Outra opção é simplesmente usar o Google Maps também oferece suporte a um receptor GPS externo e é inteiramente gratuito, incluindo o serviço de rotas. Ele é também o software de localização mais simples de usar e pode ser usado em praticamente qualquer aparelho, com versões nativas para o Symbian, Android, Windows Mobile e iPhone e uma versão em Java para os demais, que podem ser baixadas no https://m.google.com/.
A grande limitação é que ele não oferece a opção de baixar os mapas previamente. Os mapas são baixados conforme você se desloca, usando tráfego de dados. O volume transmitido é relativamente pequeno, de forma que é perfeitamente possível usá-lo esporadicamente mesmo nos planos pré-pagos, mas, se você pretende usá-lo sempre, é mais aconselhável aderir a algum plano de dados.
Para quem não tem o receptor GPS, ele oferece um serviço gratuito de localização através de triangulação celular, que indica sua localização com uma precisão de 1800 metros (na maioria das cidades). A triangulação celular é baseada no mesmo princípio do GPS, mas trabalha com base na intensidade do sinal das torres de celular:
A idéia é simples. Conforme você se afasta de uma torre, o sinal fica cada vez mais fraco, mas, em compensação, o sinal de outras torres fica mais forte. Se o software sabe a localização das torres próximas, pode calcular sua posição com base na intensidade e no tempo de resposta de cada uma. É possível também fazer o inverso, localizando o aparelho com base nas informações coletadas pelas torres, serviço oferecido por algumas operadoras. A precisão não é nem de longe tão boa quanto a de um GPS, mas o sistema possui duas vantagens, que é o fato de funcionar em qualquer smartphone, sem necessidade de nenhum hardware adicional e de funcionar em ambientes fechados, onde você não conseguiria captar o sinal do GPS.

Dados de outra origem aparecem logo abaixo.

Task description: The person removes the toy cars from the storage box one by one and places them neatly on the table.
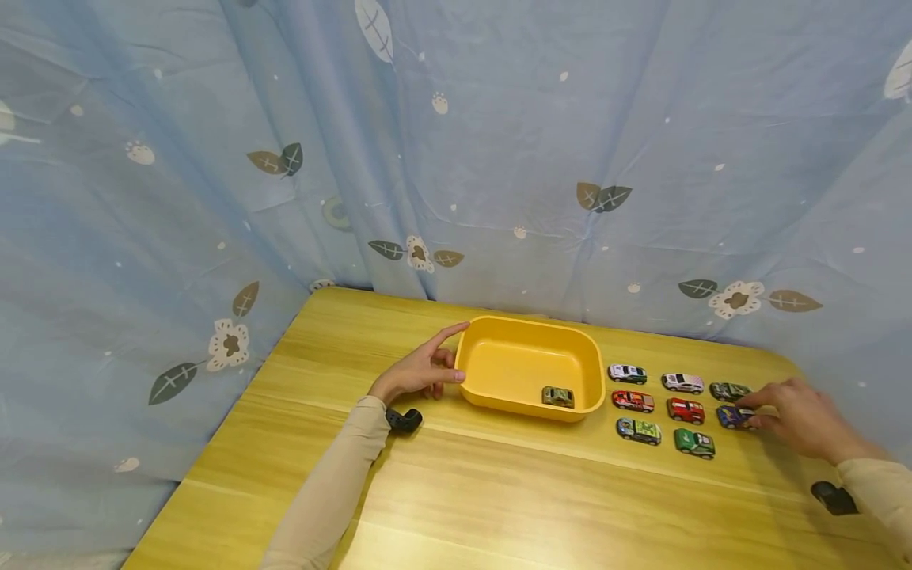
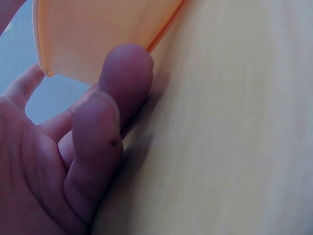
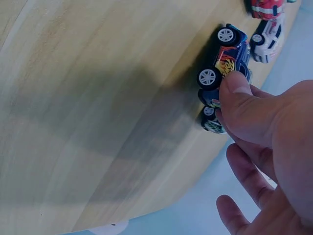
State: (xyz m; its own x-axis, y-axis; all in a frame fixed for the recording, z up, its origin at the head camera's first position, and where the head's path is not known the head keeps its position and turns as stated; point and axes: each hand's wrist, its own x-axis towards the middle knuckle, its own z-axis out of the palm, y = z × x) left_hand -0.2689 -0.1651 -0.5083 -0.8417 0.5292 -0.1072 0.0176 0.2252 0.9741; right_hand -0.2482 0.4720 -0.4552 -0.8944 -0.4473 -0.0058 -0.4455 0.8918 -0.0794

O sistema de triangulação é também oferecido por algumas operadoras como no caso do Vivo Localiza, mas nesse caso ele é usado como um sistema para localizar aparelhos (e, consequentemente, o dono) e não como um substituto para o GPS.
No caso do Google Maps, a grande limitação da triangulação é que ele não acompanha seu deslocamento, se limitando a mostrar sua posição dentro de um conjunto de pontos pré-programados (ou seja, você começa em um ponto e conforme se desloca, o ponto subitamente se desloca para outro local, a 800 ou 1000 metros de distância). Ele apenas te ajuda a se localizar no mapa e a partir daí conseguir chegar ao local que está procurando.
Ao ativar o uso do GPS, por outro lado, a posição é exibida com precisão e atualizada conforme se desloca. Está disponível também o modo de visualização por satélite, que é na verdade um modo híbrido, onde a imagem do satélite é sobreposta com o mapa das ruas:
Em qualquer um dos modos, a legenda na parte superior mostra o volume de tráfego transferido, para que você não perca a conta ao usar um plano com quota de tráfego. O modo de visualização por mapa consome de 4 a 6 vezes menos tráfego de dados, por isso é a melhor opção em conexões GPRS/EDGE ou caso page por MB transferido.
Clicando “Menu > Rota …” você tem acesso à função mais interessante, que traça rota entre dois pontos. Se você está usando um GPS, o ponto de partida é definido automaticamente (o que facilita bastante). Não é necessário digitar o endereço completo do destino, pois ao digitar um nome incompleto (ou diferente do que está no mapa) ele oferece uma lista de possibilidades.
As duas limitações é que ele não oferece um modo de visualização em 3D, nem navegação falada, mas a função básica de definição de rota funciona bem, com a vantagem dos mapas serem atualizados automaticamente:
Existe também um modo de localização para pedestres (opção “Public Transit” ou “Transporte Público”), onde ele inclui itinerários de ônibus e linhas de metrô, mas por enquanto ele está disponível apenas para algumas cidades da Europa, EUA, Canadá e Japão.